The package manager on all nodes does the following:

  • Executes the control scripts that run and halt packages and their services.

  • Reacts to changes in the status of monitored resources.

Package Types

Three different types of packages can run in the cluster: the most common is the failover package. There are also special-purpose packages that run on more than one node at a time, and so do not failover. They are typically used to manage resources of certain failover packages.

Non-failover Packages

There are also two types of special-purpose packages that do not failover and that can run on more than one node at the same time: the system multi-node package, which runs on all nodes in the cluster, and the multi-node package, which can be configured to run on all or some of the nodes in the cluster.

These packages are not for general use, and are only supported by Hewlett-Packard for specific applications.

One common system multi-node package is shipped with the Serviceguard product. It is used on systems that employ VERITAS Cluster Volume Manager (CVM) as a storage manager.
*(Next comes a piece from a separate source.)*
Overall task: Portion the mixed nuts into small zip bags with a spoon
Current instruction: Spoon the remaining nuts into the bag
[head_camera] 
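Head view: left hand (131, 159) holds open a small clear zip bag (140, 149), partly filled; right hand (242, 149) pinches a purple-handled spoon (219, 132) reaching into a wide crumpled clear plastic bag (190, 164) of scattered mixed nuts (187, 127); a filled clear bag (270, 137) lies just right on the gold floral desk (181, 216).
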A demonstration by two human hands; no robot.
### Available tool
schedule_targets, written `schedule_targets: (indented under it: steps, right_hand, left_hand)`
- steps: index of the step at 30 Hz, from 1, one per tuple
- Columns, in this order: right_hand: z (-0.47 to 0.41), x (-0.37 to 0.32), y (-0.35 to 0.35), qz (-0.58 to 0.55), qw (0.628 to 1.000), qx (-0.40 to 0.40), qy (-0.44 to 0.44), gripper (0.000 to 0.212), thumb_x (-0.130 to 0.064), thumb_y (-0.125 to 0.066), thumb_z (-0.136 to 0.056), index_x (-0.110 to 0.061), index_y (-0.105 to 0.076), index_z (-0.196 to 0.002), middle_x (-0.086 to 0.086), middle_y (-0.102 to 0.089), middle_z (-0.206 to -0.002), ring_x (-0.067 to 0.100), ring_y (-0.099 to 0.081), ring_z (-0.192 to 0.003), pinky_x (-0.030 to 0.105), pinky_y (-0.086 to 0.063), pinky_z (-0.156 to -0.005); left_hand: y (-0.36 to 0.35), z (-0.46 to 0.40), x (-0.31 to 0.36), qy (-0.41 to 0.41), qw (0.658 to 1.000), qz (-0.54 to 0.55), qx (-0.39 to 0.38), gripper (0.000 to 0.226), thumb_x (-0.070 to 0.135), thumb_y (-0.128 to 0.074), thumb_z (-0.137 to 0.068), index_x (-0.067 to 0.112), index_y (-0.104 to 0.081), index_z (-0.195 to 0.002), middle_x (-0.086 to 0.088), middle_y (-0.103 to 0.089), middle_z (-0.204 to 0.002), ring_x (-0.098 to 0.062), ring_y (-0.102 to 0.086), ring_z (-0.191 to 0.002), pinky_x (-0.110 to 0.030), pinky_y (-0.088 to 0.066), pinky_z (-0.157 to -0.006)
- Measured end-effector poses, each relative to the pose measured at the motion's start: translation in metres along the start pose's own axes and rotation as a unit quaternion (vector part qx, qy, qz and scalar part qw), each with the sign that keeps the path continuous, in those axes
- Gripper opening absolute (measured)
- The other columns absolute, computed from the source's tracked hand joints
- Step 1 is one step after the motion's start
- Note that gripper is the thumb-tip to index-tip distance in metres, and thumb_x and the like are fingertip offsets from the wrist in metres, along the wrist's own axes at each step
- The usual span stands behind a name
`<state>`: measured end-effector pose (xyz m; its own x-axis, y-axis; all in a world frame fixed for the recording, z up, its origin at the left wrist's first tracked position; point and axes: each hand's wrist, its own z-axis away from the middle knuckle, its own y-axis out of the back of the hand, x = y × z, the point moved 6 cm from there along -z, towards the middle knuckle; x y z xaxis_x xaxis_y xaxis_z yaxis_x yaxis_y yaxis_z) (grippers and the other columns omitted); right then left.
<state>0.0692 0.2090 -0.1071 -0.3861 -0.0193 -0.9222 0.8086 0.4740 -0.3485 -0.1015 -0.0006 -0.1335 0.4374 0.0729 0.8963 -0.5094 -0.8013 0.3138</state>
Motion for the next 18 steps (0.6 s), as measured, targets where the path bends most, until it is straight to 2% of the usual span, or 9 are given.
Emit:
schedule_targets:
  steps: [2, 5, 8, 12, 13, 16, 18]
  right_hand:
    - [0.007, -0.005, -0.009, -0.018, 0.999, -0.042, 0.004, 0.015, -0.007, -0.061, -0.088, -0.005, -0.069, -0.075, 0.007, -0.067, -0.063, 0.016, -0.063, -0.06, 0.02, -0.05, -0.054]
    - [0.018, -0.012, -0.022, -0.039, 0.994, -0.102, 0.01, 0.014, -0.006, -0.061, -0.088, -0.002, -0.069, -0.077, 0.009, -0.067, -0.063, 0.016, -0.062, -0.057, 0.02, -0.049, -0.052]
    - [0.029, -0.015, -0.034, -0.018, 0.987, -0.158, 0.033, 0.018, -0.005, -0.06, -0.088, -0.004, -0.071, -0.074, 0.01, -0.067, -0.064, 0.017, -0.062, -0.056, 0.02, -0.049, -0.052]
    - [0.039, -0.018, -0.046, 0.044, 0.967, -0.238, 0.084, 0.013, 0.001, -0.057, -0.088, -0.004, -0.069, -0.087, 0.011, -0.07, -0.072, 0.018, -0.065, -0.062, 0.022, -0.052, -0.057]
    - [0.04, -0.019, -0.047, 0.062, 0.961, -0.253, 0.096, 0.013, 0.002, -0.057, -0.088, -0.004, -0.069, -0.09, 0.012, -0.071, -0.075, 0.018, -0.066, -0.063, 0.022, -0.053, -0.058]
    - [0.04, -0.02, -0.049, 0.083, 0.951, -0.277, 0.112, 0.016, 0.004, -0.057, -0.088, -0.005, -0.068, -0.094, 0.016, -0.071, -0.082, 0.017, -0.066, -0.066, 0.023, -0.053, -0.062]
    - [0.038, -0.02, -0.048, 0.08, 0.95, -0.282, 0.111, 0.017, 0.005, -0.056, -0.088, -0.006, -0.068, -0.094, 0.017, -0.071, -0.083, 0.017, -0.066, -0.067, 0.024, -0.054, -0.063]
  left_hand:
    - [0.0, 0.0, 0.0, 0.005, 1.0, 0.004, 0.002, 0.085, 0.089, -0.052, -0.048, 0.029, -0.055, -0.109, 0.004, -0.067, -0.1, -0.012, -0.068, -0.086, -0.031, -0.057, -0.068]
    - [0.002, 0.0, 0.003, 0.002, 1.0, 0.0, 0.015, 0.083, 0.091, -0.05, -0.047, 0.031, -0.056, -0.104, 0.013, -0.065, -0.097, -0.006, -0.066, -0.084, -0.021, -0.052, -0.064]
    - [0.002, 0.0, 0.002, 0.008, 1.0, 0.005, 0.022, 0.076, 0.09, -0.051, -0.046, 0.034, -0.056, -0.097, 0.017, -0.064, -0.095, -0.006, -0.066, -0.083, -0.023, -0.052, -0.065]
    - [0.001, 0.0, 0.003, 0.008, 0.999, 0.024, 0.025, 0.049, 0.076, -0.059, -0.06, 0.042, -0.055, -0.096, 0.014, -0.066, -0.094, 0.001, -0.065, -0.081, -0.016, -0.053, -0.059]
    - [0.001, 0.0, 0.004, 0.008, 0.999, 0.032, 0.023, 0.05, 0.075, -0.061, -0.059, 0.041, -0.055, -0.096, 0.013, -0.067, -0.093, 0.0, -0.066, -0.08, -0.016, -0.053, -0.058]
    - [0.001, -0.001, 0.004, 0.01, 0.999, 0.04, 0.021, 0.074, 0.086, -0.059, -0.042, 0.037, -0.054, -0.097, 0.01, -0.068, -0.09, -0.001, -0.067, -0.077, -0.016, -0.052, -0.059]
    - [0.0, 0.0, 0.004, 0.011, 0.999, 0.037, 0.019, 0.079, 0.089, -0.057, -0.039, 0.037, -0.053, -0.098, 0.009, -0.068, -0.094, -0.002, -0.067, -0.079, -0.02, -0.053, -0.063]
This package is known as VxVM-CVM-pkg for VERITAS CVM Version 3.5 and called SG-CFS-pkg for VERITAS CVM Version 4.1. It runs on all nodes that are active in the cluster and provides cluster membership information to the volume manager software. This type of package is configured and used only when you employ CVM for storage management.

The process of creating the system multi-node package for CVM without CFS is described in “Preparing the Cluster for Use with CVM ”. The process of creating the system multi-node package for CVM with CFS is described in “Creating a Storage Infrastructure with VERITAS Cluster File System (CFS)”.

The multi-node packages are used in clusters that use the VERITAS Cluster File System (CFS) and other HP-specified applications. They can run on on several nodes at a time, but need not run on all. These packages are used when creating cluster file system dependencies.

The rest of this section describes the standard failover packages.

Failover Packages

A failover package starts up on an appropriate node when the cluster starts. A package failover takes place when the package coordinator initiates the start of a package on a new node. A package failover involves both halting the existing package (in the case of a service, network, or resource failure), and starting the new instance of the package.

Failover is shown in the following figure:

Figure 3-4 Package Moving During Failover

Package Moving During Failover
Configuring Failover Packages

Each package is separately configured. You create a failover package by using Serviceguard Manager or by editing a package ASCII configuration file template. (Detailed instructions are given in Chapter 6 “Configuring Packages and Their Services ”).

Then you use the cmapplyconf command to check and apply the package to the cluster configuration database.

You also create the package control script, which manages the execution of the package’s services. “Creating the Package Control Script” for detailed information.

Then the package is ready to run.

Deciding When and Where to Run and Halt Failover Packages

The package configuration file assigns a name to the package and includes a list of the nodes on which the package can run.

Failover packages list the nodes in order of priority (i.e., the first node in the list is the highest priority node). In addition, failover packages’ files contain three parameters that determine failover behavior. These are the AUTO_RUN parameter, the FAILOVER_POLICY parameter, and the FAILBACK_POLICY parameter.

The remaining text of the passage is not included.